_Your assignment_:
Take the entries below and print, exactly, the stretch from the line containing "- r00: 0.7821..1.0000" through the line containing "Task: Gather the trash", both included.

[Records from a data collection]

:::

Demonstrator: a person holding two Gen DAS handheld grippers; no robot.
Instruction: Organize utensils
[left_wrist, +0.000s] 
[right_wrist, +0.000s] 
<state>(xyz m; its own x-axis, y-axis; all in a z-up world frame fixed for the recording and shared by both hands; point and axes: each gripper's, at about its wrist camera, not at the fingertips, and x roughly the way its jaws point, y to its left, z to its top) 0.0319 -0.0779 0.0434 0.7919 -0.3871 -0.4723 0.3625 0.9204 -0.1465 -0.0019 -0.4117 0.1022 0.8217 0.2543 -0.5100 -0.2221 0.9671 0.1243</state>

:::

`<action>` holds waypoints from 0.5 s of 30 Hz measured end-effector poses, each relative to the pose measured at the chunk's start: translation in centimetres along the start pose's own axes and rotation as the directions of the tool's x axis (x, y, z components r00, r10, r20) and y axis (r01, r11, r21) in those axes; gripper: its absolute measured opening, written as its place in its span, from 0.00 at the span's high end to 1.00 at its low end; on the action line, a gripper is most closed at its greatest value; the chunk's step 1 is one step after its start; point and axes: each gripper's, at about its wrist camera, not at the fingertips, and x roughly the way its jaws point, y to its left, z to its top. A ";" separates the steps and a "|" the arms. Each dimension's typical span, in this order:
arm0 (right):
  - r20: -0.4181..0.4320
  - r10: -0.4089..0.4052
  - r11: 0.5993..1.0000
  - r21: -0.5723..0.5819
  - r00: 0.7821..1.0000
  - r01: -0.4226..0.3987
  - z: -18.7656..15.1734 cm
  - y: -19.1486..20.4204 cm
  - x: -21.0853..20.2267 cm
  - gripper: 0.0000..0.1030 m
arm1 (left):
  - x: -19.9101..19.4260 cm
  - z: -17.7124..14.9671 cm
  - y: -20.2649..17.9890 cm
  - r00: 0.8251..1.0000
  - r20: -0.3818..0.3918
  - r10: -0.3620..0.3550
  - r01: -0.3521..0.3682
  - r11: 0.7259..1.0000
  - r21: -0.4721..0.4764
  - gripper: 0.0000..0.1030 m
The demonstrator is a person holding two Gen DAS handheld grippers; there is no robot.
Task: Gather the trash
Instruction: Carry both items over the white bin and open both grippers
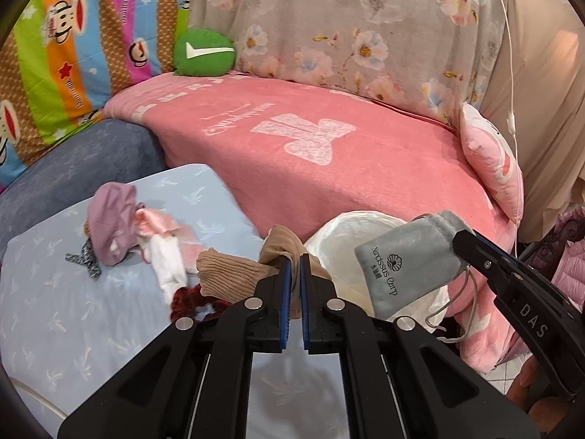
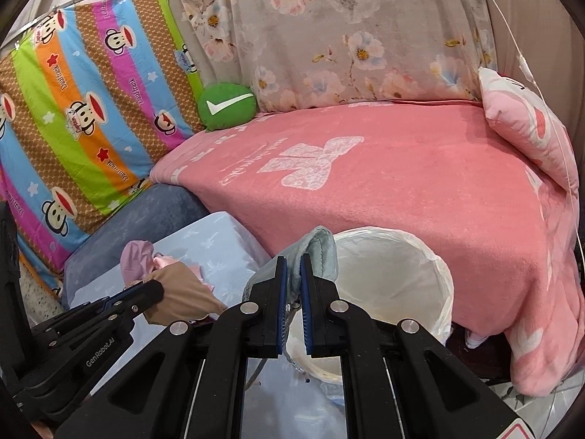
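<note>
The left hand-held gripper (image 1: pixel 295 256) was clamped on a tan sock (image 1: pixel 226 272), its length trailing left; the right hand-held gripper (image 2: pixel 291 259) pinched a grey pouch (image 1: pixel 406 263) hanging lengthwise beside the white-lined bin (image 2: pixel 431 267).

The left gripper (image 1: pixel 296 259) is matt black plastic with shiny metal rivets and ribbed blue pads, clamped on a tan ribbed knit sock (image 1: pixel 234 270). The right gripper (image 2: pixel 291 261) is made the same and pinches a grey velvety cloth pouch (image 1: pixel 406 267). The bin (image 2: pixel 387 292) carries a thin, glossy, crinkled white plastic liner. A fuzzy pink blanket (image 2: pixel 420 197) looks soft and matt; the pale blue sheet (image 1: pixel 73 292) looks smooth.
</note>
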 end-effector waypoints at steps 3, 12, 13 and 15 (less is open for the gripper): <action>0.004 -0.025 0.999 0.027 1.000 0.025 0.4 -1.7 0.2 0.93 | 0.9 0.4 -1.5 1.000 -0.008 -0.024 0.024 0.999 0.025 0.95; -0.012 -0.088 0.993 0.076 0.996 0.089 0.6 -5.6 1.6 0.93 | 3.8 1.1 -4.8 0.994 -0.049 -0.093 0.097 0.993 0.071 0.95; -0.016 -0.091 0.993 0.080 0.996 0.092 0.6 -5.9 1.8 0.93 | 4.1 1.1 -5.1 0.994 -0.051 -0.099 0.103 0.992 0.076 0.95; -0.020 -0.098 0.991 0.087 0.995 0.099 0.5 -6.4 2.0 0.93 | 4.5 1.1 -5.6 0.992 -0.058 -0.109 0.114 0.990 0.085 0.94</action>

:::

_Task result_:
  - r00: 0.7821..1.0000
  - r01: -0.4226..0.3987
  - z: -18.7656..15.1734 cm
  - y: -19.1486..20.4204 cm
  - x: -21.0853..20.2267 cm
  - gripper: 0.0000..0.1030 m
arm1 (left):
  - x: -19.9101..19.4260 cm
  - z: -17.7124..14.9671 cm
  - y: -20.2649..17.9890 cm
  - r00: 0.8251..1.0000
  - r20: -0.3818..0.3918
  - r10: -0.3620..0.3550
  - r01: -0.3521..0.3682
  - r11: 0.7259..1.0000
  - r21: -0.4721..0.4764
  - gripper: 0.0000..0.1030 m
The demonstrator is a person holding two Gen DAS handheld grippers; there is no robot.
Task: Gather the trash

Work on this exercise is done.